Recall that all frequentist statistics are fundamentally based on the idea of the sampling distribution. We have certain beliefs (derived from things like the central limit theorem) about what kinds of data the world will show us, under given assumptions, and then we look at the data that the world has, in fact, shown us, and ask how much does our data embarass the assumptions about the world that we started with.
By contrast, the foundational question of Bayesian statistics is "given some prior belief about the world, and some evidence, what do we believe now?" I don't want to dig too deeply into this, as we don't even remotely have the time to cover it. But the basic idea is:
Come up with a prior probability distribution. For example, in a discrimination case, you might ask "what's the probability that men and women are paid differently?" This can be an "informative prior"---one that's based on, for example, prior research. Or it can be an "uninformative prior" that more-or-less doesn't bias the results in one way or another.

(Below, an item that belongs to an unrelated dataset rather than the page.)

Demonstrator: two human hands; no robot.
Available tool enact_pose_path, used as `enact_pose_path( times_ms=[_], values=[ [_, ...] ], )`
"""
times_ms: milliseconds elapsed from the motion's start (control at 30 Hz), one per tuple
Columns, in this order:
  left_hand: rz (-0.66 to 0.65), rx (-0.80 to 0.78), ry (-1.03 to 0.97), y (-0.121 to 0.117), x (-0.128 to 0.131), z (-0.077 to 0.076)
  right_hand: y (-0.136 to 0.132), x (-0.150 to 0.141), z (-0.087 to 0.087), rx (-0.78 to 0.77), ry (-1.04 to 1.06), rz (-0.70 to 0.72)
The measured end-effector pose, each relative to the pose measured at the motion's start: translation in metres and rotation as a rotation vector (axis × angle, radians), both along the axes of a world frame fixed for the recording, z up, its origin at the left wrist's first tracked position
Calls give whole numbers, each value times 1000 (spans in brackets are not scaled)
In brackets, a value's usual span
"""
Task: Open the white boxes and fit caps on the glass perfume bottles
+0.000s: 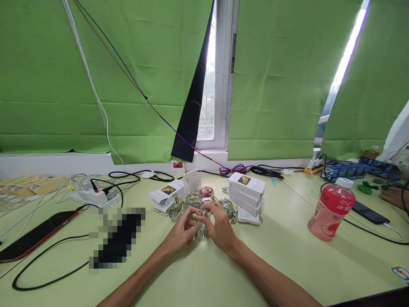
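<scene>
My left hand (183,228) and my right hand (221,227) meet at the top of a small clear glass bottle (202,231). The fingers of both are closed around its neck and hide what sits there. The bottle stands upright on the table, or just over it; I cannot tell which. Behind my hands are several glass bottles: a green-tinted one (176,208) on the left, another (228,209) on the right, and a reddish round one (206,193) at the back.
White boxes (168,190) lie left of the bottles, and more white boxes (246,187) are stacked to the right. A pink drink bottle (330,211) and a phone (370,212) are farther right. Power strip (92,196) and cables lie left. Another person's hand (393,196) shows far right.
</scene>
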State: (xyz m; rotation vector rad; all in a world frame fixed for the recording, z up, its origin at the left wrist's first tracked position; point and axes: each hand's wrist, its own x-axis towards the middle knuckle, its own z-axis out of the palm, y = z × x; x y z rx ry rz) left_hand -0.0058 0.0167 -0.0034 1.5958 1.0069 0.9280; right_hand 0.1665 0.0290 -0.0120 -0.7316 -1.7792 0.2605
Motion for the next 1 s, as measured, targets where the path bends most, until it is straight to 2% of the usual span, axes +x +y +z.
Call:
enact_pose_path(
  times_ms=[233,367,533,1000],
  values=[
    [7,3,4,-8,9,8,-1,-1,1,2,-4,12],
    [6,38,26,-7,9,6,-1,-1,1,2,-2,13],
    [23,113,61,-6,9,1,-2,-1,3,12,-1,12],
    [109,308,280,-9,12,6,-3,0,6,-6,-3,7]
  ],
)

Apply Bayes rule. The prior distribution gives us the probability of seeing our data, and we can then update quite directly to get a posterior distribution.
There's a good clear explanation of the basic ideas of bayesian vs frequentist inference in this old MIT lecture notes document. The major issue that lots of people have with Bayesian inference is the business with priors. The choice of an uninformative or an informative prior can matter a lot, and which is appropriate depends a lot on context. For example, a Bayesian statistician trying to learn about whether telekenesis exists would probably be well-advised to use an informative prior, because a freak result in an experiment probably shouldn't budge your beliefs very much. A statistician trying to figure out whether a particular employer engaged in discrimination probably ought to start with an uninformative prior, because it would unfairly put a thumb on the scale to begin with a belief that the employer discriminates against women, say, to the same degree as the observed nationwide pay gap.
In the past, the major barriers to the widespread adoption of Bayesian statistics have probably been the scarier math and the computational demands; these days computers are lots faster so it's the scarier math and the priors. (The math does get quite scary when you get to complicated questions... although honestly the math in frequentist maximum likelihood estimation, which I haven't even talked about in this class, also gets a little scary-looking and calculus-ey.) But the flip side to the priors issue is the overwhelming advantage of Bayesian statistics, namely that it answers the question we actually want to answer, viz, how likely is the hypothesis given our data, rather than how likely is the data given the hypothesis.
A second advantage is Bayesian statistics is that collecting more data isn't cheating. In the frequentist null hypothesis significance testing approach, collecting data, looking at it, seeing a nonsignificant p-value, and then going out and getting more data, is totally p-hacking; you're looking at the data a bunch of times, and so you're radically increasing the risk of type I errors (of falling into that 5% of cases where you get a significant result when the null hypothesis is true). But you don't have to worry about stopping rules in Bayesian hypothesis testing, because more data unproblematically gets integrated into the overall estimate. (This is a slight oversimplification... Bayesian statistics folks have endless debates about stopping rules. But if there are problems, they aren't nearly as severe as the problem of "peeking" at the data in the middle of data collection in a frequentist/null-hypothesis context.)
This class has focused on classical statistics mainly because I believe that this is what you are most likely to encounter in legal practice.